RSS Trackback URL 9. January 2007 (07:13)
Filed under: General, School Daze, In the Reflecting Pool

2 Comments»

  1. Peter Godwin

    10. January 2007 | 03:20 h

    THank you for this post. I am a librarian at University of Bedfordshire in Luton UK and I am researchiong Web 2.0 and Information Literacy. I have seen a number of articles which claim that the new technologies assist literacy. I am sure we are going the same way in UK and need now to connect with the Internet generation by utilising Web 2.o technologies as teachers. I could have written your penultimate sentence! THere are plenty of resources on the Web to help train students to evaluate what they find. Expect you know about http://school.discovery.com/schrockguide/eval.html

  2. futhermet

    10. January 2007 | 12:38 h

    I really enjoyed your post.

    Last year the school disctrict where my children go to school announced a talk:

    “Do you know what MYSPACE, FACEBOOK or XANGA are? Your children do! But do our children know what can come back to haunt them? Do you have concerns/questions about your children’s on line safety, privacy and security? Come to this community forum and learn how to address these issues. ”

    Great. Parents may not know about these topics, and their kids may know more than they do, but shouldn’t the kids be hearing about these issues? Interesting, how this is presented, in a sensationalistic way. In my opinion, this should be part of the normal curriculum, discussed at the same time “don’t talk to strangers” is discussed.

    What’s interesting is that stuff kid’s post online today will be ‘findable’ (potentially) hundreds of years from now, while no one will ever ever ever find that paper note I passed in health class twenty years ago. Background searches are common now. I’m sure that involves a Google search. How might that affect future employment.

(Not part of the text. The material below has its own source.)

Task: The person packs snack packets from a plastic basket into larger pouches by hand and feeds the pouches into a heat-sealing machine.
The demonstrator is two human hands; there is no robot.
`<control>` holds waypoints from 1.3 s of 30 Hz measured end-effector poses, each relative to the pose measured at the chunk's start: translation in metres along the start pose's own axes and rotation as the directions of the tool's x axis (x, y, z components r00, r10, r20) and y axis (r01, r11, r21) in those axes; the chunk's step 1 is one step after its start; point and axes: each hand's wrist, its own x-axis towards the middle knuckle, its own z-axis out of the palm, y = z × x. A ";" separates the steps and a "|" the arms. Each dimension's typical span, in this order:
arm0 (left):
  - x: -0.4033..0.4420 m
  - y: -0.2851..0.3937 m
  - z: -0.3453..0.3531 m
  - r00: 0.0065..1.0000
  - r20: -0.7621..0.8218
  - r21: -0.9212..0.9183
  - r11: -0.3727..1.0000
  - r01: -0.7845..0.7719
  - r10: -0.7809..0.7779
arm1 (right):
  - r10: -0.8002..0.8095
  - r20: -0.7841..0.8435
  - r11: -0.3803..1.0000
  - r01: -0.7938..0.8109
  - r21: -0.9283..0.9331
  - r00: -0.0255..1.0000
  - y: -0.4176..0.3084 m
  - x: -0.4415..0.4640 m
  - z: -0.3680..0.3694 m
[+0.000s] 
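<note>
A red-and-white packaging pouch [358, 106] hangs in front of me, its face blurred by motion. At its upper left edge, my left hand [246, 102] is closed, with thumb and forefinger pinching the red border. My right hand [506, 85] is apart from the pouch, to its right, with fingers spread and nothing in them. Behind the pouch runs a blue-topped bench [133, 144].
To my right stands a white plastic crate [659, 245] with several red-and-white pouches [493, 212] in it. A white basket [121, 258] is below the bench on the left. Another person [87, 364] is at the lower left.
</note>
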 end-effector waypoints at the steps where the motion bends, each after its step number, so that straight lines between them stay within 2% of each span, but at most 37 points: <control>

    On the other hand, an online persona can be a good thing. Witness the guy who was a guild-leader in an online multiplayer game. The potential employer knew that was a big deal, involved a lot of organizational and leadership skill, and this gave him the edge. http://www.wired.com/wired/archive/14.04/learn.html.

    Some first steps might be to recommend that kids avoid putting their real names on their email address, or make sure they’re not posting real names or addresses on the web.

    And that’s net safety, but as far as literacy goes we should be doing far more. Fifth graders in our district are often given an assigment, say to research a given country, and they are told to ‘use the internet’ to find information. Use the internet. No direction, no starting place, no criteria by which to discern a good site from a nut-case’s site, nothing. For parents that lack basic information literacy, this is a homework nightmare.

    Another example, in the seventh grade ‘computer science’ class (Finally. Certainly they will address some of these newer aspects of information literacy? No.) kids were tasked to learn about database programs. They designed a database program, then visited ESPN.com and score-by-score manually wrote down game results, only to go back and retype these into the Access program. Anyone ever hear of cut-and-paste? Or even simply dropping data into an open instance of notepad? Worse, the paper crib sheet of scores was part of the assignment and they had to hand it in.

    I think kids need to be taught how to DO things on the web and using computers. Things they will need in their careers someday, but also things they will need in everyday life (social information literacy, if you will), like:

    -how to write an email
    -how to sign up with webmail like Yahoo
    -how to publish information online (blog, wiki, google sheets)
    -how to upload files, e.g. pictures to flickr, etc.
    -how to create favorites in IE, or del.icio.us
    -how to ‘program’ or customize, or configure applications
    -how to Google effectively using advanced operators and tricks
    -how to decide if an online source is valid
    -how to find non-google crawled content (invisible web)
    -how to check if that email is a hoax
    -how to organize your desktop
    -how to organize your directory structure
    -how to name/save files so you can find them again

    Etc. etc. etc. We should start teaching these things in elementary school. Good luck with your class!